As she’s saying this, I think how foolish. It almost seems she’s goading the violent psychopath, daring him to show up and do to her what he’s done to others.
“… Just watch. I swear this is real…”
She plays the recording she made with her phone, the phantomlike hologram outfitted in a black frock coat and hat from an earlier century.
Waving a big Bowie knife, he hovers in front of her, his face chalky white, his eyes neon red.
He moves his mouth, repeatedly hissing “death becomes you,” his teeth vampirish.
Dana Diletti goes on to mention Blaise Fruge and Pete Marino responding to her house. As I suspected, the TV news star is giving validity to her story by including them in the narrative as if my office and the Alexandria Police Department are working closely with her.
“… I’m cooperating fully with officials, and they’re encouraging me to relocate.

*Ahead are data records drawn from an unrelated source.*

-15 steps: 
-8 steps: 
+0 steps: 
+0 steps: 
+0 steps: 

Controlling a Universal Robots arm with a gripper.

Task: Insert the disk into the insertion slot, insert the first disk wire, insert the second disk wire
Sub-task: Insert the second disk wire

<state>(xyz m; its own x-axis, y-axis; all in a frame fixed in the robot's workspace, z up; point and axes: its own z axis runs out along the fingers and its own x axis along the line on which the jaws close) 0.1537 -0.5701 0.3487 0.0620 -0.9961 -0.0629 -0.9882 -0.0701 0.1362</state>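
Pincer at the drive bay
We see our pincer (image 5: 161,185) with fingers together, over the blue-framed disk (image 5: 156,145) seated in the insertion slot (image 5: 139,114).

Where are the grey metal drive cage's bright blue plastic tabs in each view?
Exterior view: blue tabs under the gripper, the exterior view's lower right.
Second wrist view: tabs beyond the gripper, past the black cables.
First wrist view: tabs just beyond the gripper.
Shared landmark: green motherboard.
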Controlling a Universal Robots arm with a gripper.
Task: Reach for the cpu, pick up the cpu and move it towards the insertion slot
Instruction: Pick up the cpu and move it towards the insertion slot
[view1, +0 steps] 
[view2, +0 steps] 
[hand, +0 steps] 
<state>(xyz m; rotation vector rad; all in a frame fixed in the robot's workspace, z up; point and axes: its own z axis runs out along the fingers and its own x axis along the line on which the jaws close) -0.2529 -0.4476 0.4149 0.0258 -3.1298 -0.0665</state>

But that’s not happening, folks…” Dana is saying when my phone starts ringing, my niece calling.
“I’m in the stairwell and might lose you,” I tell Lucy right off. “As soon as I clean up, I’m heading home. Where are you?”
“Quantico inside the OTD,” she says in my earpiece. “Had planned on heading out long before now, but no bueno.”
Since Lucy started working for the FBI, she spends much of her time at their training academy and labs in Quantico. Her office is inside a top-secret area of the Operational Technology Division, the OTD as we refer to it.
“I won’t be home for a while either,” I tell her as I climb the stairs. “Have to clean up first. Then I’ve got a quick stop to make along the way.”
“You shouldn’t be stopping anywhere. The snow’s already sticking, the wind gusting at more than thirty knots. Not to mention we have a serial killer on the loose who’s playing games with us, doing everything he can to cause a public panic.”
“I need to deliver something to a family. A mother and two little kids.” I tell her which case.
“Not a good idea for you to drop off anything. We’re talking about complete strangers,” she disapproves. “At least take Marino with you.”
“He’s busy and not here,” I reply, and Lucy is just as stubborn as I am. “I’m hoping you’re still on for dinner with Benton and me.”
“It’s not looking good,” she says.
“I was afraid that might be the case with all that’s going on.” I don’t let on how disappointed I am. “It worries me that your mom is home alone. She left me a message a few hours ago, saying she didn’t want to join us and stay over.”
“I just talked to her before calling you, and she’s well into the Chablis, watching an old movie.”
“After my errand I can stop and pick her up?” I again offer, my feet quietly scuffing on the concrete steps. “Are we sure we can’t change her mind?”
“She doesn’t want to venture out in the bad weather.” Lucy repeats what Dorothy told me in a voice mail. “She’s worn out from all her social media influencing and podcasting, yada-yada-yada.”
“That’s not the real reason,” I reply.
“I suspect she and Marino have been having their usual fireworks. Not the fun kind,” Lucy adds.
“I just watched the video of the Slasher’s hologram that Dana Diletti claims to have recorded inside her bedroom.” I unlock the heavy metal door opening onto the second floor. “Benton says you think it’s credible.”
“It is,” Lucy says as I follow the corridor, my corner office at the far end of it.
“Are we sure it’s not some sort of publicity stunt on her part as usual, her way of inserting herself into the drama?”
“It’s not looking like that’s the case this time,” Lucy explains. “We’re doing forensics on the video that’s now all over the internet thanks to her. People are freaking out as you’d expect, which is a shame. Causing more of a panic doesn’t help anything.”
“We both know she doesn’t give a damn who she hurts,” I remark, the staff offices I pass empty and dark.